**EXERCISE PROMPT**. Look below for the line containing "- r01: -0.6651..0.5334"; from there through the line containing "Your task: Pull", both lines included, please set down each line exactly and nothing else.

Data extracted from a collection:
+-------+

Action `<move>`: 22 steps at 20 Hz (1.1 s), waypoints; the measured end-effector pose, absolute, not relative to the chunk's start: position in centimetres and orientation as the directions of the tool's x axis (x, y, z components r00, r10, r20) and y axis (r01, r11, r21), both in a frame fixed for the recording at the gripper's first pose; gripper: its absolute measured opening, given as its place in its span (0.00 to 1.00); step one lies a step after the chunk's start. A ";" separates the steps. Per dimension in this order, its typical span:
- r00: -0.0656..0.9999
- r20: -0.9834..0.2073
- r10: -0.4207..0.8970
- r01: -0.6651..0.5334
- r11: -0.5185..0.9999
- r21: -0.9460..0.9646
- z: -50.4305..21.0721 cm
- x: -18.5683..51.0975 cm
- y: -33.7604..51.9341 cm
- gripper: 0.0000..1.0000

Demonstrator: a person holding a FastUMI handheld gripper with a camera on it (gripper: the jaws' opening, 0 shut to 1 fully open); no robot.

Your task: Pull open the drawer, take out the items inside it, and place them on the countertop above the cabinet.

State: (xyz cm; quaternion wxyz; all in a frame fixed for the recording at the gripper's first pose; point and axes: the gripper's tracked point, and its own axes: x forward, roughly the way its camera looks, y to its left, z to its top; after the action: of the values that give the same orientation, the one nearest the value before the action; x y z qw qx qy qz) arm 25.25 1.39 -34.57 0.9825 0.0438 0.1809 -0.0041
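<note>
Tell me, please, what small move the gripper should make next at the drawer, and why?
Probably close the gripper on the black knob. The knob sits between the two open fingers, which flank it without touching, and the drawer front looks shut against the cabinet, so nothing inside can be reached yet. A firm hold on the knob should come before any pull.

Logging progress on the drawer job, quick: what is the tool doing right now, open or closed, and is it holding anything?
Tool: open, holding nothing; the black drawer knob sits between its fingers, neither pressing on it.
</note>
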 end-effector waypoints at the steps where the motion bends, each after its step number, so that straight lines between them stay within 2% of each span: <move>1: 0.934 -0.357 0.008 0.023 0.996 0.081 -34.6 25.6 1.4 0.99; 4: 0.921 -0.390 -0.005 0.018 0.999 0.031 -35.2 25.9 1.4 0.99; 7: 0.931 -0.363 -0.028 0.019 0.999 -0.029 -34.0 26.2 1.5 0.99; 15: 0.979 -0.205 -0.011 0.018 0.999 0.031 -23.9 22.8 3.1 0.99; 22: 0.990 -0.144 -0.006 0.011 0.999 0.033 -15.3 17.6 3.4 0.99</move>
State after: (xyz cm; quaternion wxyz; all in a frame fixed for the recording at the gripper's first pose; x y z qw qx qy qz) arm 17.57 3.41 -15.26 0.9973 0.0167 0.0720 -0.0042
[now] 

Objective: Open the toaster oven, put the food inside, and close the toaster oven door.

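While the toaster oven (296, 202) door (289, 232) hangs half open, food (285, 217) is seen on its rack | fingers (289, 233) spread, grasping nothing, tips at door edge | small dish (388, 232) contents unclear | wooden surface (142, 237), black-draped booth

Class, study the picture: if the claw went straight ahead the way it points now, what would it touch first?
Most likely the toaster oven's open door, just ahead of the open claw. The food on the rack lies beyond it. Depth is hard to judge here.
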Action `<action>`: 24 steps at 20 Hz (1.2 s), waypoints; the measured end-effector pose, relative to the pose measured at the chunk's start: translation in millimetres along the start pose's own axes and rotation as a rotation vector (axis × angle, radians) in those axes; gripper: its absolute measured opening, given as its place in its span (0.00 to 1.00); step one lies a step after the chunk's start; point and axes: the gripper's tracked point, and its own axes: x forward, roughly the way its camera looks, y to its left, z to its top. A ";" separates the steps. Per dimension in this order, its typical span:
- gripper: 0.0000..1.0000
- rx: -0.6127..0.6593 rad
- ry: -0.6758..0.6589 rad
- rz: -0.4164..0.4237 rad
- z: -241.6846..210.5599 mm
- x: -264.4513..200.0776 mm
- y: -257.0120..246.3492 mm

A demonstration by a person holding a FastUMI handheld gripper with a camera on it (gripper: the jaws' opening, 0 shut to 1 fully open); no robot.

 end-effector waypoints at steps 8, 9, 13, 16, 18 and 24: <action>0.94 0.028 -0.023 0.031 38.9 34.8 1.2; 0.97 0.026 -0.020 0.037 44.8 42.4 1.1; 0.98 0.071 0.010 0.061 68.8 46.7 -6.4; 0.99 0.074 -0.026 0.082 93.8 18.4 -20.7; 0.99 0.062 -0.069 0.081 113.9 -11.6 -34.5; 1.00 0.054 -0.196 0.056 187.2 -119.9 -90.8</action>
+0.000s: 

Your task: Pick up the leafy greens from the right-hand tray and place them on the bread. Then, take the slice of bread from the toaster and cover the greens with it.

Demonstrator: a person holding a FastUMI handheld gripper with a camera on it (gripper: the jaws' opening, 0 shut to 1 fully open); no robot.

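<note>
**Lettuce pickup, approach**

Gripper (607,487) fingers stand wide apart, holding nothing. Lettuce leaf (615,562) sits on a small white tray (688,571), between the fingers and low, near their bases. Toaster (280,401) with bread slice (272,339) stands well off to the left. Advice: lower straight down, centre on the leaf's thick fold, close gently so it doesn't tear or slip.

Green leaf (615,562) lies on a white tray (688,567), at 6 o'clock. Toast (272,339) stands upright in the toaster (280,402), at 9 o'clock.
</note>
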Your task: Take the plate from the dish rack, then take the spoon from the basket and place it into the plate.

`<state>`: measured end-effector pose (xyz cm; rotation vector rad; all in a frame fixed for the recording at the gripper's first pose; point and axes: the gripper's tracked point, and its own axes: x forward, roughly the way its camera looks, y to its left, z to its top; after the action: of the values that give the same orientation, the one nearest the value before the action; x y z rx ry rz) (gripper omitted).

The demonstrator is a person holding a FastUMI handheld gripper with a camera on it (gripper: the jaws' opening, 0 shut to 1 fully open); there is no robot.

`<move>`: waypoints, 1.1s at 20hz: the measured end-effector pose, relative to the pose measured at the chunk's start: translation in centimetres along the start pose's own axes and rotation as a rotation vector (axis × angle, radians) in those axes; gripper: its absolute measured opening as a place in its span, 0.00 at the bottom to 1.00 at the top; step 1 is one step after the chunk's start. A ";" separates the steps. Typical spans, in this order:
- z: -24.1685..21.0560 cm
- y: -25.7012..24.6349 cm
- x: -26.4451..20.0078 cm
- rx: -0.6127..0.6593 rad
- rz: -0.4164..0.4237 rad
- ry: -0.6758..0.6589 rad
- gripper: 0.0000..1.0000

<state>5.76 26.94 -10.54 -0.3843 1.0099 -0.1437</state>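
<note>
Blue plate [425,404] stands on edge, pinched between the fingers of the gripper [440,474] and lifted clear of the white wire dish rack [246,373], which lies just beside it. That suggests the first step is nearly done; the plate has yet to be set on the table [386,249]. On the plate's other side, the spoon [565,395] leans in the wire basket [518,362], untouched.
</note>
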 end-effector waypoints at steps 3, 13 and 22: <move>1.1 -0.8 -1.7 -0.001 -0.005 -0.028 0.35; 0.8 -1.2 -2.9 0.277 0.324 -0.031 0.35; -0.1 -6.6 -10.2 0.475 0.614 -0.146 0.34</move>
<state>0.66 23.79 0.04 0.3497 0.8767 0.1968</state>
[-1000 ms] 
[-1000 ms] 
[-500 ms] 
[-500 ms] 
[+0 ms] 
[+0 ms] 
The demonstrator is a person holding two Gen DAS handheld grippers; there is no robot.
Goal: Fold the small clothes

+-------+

**RESPONSE TO THIS TASK**.
- r01: -0.6651..0.5334
- r11: -0.5185..0.9999
- r21: -0.9460..0.9646
- z: -50.4305..21.0721 cm
- x: -18.5683..51.0975 cm
- y: -33.7604..51.9341 cm
- gripper: 0.0000..1.0000

Demonstrator: a person holding a FastUMI handheld gripper with a camera on it (gripper: the jaws' opening, 0 shut to 1 fully open); no robot.

Your task: Pull open the drawer, take out the items inside it, and place them on the countertop above the cabinet.

The output requires nothing else.